Егорыч подошел к печурке и поправил в ней полено. Огонек вспыхнул и зазмеился по дереву. Жаркие красноватые отсветы легли на некрашеный пол. Кочерга в руках Егорыча слегка колотилась о половицы, и только этот стук выдавал его волнение. Голос звучал равномерно-монотонно.
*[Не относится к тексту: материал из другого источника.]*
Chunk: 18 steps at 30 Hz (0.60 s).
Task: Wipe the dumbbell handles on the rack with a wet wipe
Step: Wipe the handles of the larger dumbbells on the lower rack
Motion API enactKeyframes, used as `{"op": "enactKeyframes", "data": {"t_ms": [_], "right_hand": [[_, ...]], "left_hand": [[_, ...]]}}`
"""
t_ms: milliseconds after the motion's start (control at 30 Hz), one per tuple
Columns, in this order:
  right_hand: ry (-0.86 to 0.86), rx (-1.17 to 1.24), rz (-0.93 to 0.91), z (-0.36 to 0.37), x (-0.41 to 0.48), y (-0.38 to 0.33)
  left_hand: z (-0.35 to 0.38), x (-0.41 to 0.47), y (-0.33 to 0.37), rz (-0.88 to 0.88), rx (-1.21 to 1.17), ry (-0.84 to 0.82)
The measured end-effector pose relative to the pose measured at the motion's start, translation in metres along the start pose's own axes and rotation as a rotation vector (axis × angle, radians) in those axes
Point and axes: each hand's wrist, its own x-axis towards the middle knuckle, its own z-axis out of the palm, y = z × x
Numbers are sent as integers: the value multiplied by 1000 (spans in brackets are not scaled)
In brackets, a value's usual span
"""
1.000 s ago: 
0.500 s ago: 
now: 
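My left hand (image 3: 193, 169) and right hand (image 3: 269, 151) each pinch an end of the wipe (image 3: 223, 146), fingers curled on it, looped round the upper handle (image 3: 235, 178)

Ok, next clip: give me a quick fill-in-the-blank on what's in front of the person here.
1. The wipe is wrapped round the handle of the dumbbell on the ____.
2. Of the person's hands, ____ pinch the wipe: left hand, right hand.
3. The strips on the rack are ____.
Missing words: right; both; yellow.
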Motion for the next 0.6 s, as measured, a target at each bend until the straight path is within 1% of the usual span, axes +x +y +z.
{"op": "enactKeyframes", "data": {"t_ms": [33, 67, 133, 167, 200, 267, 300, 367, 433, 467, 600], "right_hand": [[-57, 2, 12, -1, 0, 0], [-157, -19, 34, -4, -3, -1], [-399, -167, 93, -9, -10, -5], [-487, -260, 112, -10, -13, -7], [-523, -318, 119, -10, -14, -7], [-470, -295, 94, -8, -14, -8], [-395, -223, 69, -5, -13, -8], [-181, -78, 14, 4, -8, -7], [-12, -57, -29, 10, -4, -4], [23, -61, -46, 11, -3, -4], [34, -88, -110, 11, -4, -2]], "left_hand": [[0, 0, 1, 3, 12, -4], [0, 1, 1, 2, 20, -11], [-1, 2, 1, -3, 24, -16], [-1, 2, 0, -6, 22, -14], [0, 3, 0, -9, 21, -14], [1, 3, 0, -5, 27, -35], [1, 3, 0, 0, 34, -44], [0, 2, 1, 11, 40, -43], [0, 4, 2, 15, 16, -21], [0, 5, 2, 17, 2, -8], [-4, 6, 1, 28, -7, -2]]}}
— А был в это время Федька уже Федотом, и можно бы величать его Федотом Егоровичем, ежели бы он не родился в холопском звании. И с женитьбой ему не повезло. Вот веришь ли, никогда не льстился я на женитьбу. Отпугнуло от женского пола еще в младости. Был я, к слову сказать, парнем красовитым и любил, нечего греха таить, любил в те поры, как значился еще крепостным графа Орлова… Это тот самый Владимир Григорьевич Орлов, что приказал высечь своего крепостного архитектора за то, что тот, строя кузницу, ошибся и завалил свод. А с кем ошибки не бывает? Да я не про то. Меня и самого секли до полусмерти за девушку. Любанькой ее звали. С Любанькой у нас был сговор, и с родителями уже по рукам ударили. Любань-ка, ни дать ни взять, наша Марфутка была: такая же черноглазая, бойкая, в хороводе первая запевала, а коса — до пят. И вдруг графову бурмистру вдовому она понравилась. Граф и просватай ее за него. Она — в слезы: "Не пойду. Он мне хуже собаки паршивой!" И правда был он непригож: голова не то песья, не то лошадиная, и кривой-то на один глаз, и старый, и корявый да конопатый, на одну ногу прихрамывал… Тьфу, прости господи, одно слово — образина. Любанька кричит: "Удавлюсь!" А графу что? Отдал приказ, сказано — сделано… А Любанька возьми и впрямь удавись в хлеву… Коровы ей мертвой ноги лизали, а я в те поры бурмистрову рожу раскровянил. Ну, за это меня сперва хотели в солдаты отдать, а после только выдрали. Три месяца отлежал. А как поднялся, графу для дочери в свадьбе нахттиш [136] с амурами вырезал. И за то граф меня до руки своей допустил — руку барскую рабски облобызать, в знак полного прощения. И невесту предлагал выбрать. Я, конечно, поблагодарил и отказался. Как на какую девицу взгляну, мне моя Любанька в хлеву на перекладине чудится. Зато нахттиш вышел на славу. Всяк, кто приехал на свадьбу, хвалил безмерно. Свадьба была пышная, на весь Питер прогремела. Гости собрались самые вельможные… А у моих резных амуров личики — как живые, сказывали, с грацией итальянского совершенства. Да-а-с!